Can this query with paging be optimised?

Sakerdotes · October 24, 2022, 11:27am

Query

Hi, I need a query that can be paged. For that purpose i added a sort on time and a total count.
This way i can exactly get a specific amount of entries on page X from total amount of Y.

data = from(bucket: "bucket")
|> range(start: -7d)
|> filter(fn: (r) => r["_measurement"] == "my_events")
|> drop(columns: ["tag1", "tag2", "tag3"])
|> sort(columns: ["_time"],desc: true)

total =
data
|> count()
|> toString()
|> findColumn(fn: (key) => key._field == "myField",column: "_value")

data
|> set(key: "total", value: total[0])
|> limit(n:50,offset:0)
|> yield()

This query does exactly what i want.

Problem

I am concerned with the performance of this Query. The time this query take gets much longer when more entries exists in the given range.

At 15.000 total entries => 0.4 seconds
At 70.000 total entries => 0.85 seconds

At amount of over 100.000 this query will take so long that the user experience in my application will be negatively impacted.

Often you hear about millions of timeseries entries. There must be something wrong with my query when it will get this slow so fast.

Questions

Can this query be optimised?
Is there another way of paging available?

Anaisdg · October 31, 2022, 3:14pm

Hello @Sakerdotes,
I’m a little confused getting the total doesn’t affect how many values you return with the limit() function. It doesn’t seem like you need to perform the count or contain it in the output of your final yield? Can you help me understand why?

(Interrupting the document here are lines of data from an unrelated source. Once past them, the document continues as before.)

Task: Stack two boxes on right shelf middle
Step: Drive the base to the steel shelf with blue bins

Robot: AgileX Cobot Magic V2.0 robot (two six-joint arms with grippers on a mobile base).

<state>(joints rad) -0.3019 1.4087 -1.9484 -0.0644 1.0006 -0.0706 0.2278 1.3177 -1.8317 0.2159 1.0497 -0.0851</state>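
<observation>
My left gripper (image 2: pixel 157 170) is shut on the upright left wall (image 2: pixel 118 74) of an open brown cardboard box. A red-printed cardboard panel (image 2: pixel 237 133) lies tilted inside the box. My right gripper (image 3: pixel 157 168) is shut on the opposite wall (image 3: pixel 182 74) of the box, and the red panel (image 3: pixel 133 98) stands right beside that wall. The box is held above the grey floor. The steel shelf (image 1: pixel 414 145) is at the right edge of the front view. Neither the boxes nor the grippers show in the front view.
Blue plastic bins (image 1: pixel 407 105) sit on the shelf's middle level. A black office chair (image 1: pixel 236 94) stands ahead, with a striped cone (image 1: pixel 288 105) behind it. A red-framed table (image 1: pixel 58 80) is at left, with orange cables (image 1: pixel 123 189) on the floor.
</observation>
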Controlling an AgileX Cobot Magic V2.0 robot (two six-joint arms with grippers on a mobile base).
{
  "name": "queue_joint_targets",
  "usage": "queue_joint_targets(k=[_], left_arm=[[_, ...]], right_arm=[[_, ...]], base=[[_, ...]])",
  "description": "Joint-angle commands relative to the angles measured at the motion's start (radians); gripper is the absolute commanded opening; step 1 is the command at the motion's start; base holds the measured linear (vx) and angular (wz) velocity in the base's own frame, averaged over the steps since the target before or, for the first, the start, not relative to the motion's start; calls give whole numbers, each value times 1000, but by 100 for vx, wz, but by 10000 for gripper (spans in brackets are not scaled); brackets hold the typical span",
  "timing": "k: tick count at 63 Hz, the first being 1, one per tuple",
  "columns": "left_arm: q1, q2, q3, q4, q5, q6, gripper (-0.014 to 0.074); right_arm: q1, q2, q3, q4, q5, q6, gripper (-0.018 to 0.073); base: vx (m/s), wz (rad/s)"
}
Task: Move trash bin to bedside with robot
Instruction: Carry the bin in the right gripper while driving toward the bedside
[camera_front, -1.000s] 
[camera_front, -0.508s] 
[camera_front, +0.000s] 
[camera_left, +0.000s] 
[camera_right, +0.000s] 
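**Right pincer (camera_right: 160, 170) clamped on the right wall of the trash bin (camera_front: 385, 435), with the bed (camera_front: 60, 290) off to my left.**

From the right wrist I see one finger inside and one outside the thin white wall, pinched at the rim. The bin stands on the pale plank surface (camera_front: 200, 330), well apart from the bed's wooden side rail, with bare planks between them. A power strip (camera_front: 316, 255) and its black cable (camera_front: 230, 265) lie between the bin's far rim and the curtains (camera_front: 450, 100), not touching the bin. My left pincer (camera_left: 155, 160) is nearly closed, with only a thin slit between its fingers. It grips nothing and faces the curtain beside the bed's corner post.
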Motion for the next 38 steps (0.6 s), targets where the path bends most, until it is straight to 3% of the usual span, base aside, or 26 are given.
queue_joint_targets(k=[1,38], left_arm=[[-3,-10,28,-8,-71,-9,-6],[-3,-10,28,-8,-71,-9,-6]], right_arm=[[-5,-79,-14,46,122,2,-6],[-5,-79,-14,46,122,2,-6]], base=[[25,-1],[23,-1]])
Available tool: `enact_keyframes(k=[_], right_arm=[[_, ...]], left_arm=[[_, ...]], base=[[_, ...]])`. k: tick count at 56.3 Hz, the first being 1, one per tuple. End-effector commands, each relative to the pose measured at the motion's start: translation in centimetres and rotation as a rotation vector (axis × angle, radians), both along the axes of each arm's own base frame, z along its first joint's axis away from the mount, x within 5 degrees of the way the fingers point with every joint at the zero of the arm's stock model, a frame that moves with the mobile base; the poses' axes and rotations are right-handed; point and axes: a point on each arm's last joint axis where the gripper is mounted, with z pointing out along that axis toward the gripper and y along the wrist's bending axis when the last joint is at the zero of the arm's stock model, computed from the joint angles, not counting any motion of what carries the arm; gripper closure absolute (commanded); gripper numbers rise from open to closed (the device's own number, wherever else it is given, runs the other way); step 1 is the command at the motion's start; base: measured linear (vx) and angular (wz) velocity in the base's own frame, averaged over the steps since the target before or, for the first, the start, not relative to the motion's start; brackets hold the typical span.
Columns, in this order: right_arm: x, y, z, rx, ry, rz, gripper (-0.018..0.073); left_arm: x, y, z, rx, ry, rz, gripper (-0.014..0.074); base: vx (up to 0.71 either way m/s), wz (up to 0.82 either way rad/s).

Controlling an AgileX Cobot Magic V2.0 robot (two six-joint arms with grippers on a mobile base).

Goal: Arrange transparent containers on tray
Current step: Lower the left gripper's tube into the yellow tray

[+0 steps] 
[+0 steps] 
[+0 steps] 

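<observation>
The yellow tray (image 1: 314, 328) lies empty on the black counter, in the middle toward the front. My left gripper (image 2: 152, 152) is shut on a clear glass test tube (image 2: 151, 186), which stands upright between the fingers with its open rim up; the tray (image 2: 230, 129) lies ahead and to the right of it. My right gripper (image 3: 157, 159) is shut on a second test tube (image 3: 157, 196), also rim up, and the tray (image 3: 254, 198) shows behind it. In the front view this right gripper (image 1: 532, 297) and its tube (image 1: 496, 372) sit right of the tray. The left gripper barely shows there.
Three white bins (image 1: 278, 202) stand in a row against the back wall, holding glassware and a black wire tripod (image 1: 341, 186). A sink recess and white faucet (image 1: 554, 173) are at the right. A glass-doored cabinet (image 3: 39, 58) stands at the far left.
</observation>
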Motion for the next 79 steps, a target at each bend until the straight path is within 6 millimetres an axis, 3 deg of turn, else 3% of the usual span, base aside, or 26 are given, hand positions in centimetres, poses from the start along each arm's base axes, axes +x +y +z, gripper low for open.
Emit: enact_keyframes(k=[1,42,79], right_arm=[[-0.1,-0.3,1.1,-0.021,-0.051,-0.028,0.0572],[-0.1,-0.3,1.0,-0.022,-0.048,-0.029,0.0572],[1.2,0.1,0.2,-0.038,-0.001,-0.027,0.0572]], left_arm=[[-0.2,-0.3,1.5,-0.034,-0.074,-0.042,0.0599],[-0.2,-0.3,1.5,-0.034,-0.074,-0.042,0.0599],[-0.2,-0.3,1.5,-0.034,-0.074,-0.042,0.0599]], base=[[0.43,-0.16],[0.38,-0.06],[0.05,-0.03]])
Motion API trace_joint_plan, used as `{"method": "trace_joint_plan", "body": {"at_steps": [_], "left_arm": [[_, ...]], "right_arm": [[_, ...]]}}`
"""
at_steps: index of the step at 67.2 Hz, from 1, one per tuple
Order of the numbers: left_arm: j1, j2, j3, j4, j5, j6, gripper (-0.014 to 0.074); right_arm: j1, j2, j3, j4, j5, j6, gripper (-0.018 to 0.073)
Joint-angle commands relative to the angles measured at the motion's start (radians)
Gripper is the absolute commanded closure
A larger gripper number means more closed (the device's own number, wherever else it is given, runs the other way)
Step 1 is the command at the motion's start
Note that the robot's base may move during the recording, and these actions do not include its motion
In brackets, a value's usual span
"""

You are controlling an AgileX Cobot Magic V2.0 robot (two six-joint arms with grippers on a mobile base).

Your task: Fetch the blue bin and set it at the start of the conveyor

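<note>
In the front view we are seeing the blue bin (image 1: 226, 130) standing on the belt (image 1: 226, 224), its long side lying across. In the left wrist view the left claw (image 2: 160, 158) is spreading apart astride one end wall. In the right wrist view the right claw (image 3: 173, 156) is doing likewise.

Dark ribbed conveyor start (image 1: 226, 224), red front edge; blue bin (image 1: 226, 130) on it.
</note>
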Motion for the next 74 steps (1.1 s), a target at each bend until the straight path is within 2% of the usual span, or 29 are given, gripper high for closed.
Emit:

This might optimize it slightly:

data = from(bucket: "bucket")
|> range(start: -7d)
|> filter(fn: (r) => r["_measurement"] == "my_events")
|> drop(columns: ["tag1", "tag2", "tag3"])
|> sort(columns: ["_time"],desc: true)

total =
data
|> count()
|> findRecord(fn: (key) => true, idx: 0)


data
|> set(key: "total", value: string(v:total._value)
|> limit(n:50,offset:0)
|> yield()

Since I don’t understand the effect that the count has on the limit yield each result. Also I don’t think you need the sort here for this query I believe time order is guaranteed. Also dropping those tags won’t group your data together so you’re most likely getting the count from just one tag. This is also confusing to me. If you just want the count as well I’d yield both results like:

data = from(bucket: "bucket")
|> range(start: -7d)
|> filter(fn: (r) => r["_measurement"] == "my_events")

total =
data
|> count()
|> yield(name: "count for a tag maybe the count is consistent across tags") 


data
|> limit(n:50,offset:0)
|> yield(name: "limit results")

Sakerdotes · November 1, 2022, 1:17pm

Hello @Anaisdg ,
Thanks for the response. It seems I need to explain my query a bit more.

General Idea

I want to display the queried data in my own application frontend, in form of a list of maximal 100 or maybe 200 entries, from my possibly huge pool of entries. This list should have a pagination toolbar that shows the current page and the maximum amount of available pages. The total entry amount is needed to calculate this page information. The only data I need to display is the data chunk in the “_field” from my data.

Specific Points

I drop the tags because they affect the amount the limit() returns. Else the query will give me limit * tag_amount entries back and splits the total count for each tag variation.
I need to further process this data from the “_field”. It is no option for me get all entries at once.
The returned entries are not correctly sorted by time when not explicitly using sort(). Also need sort direction “desc”

Success

I just need the total count once. So I gave the count() it’s own yield like you said and it dropped the query execution time by ~50%.

Question

So now my Question is if I could perform a better way of sorting?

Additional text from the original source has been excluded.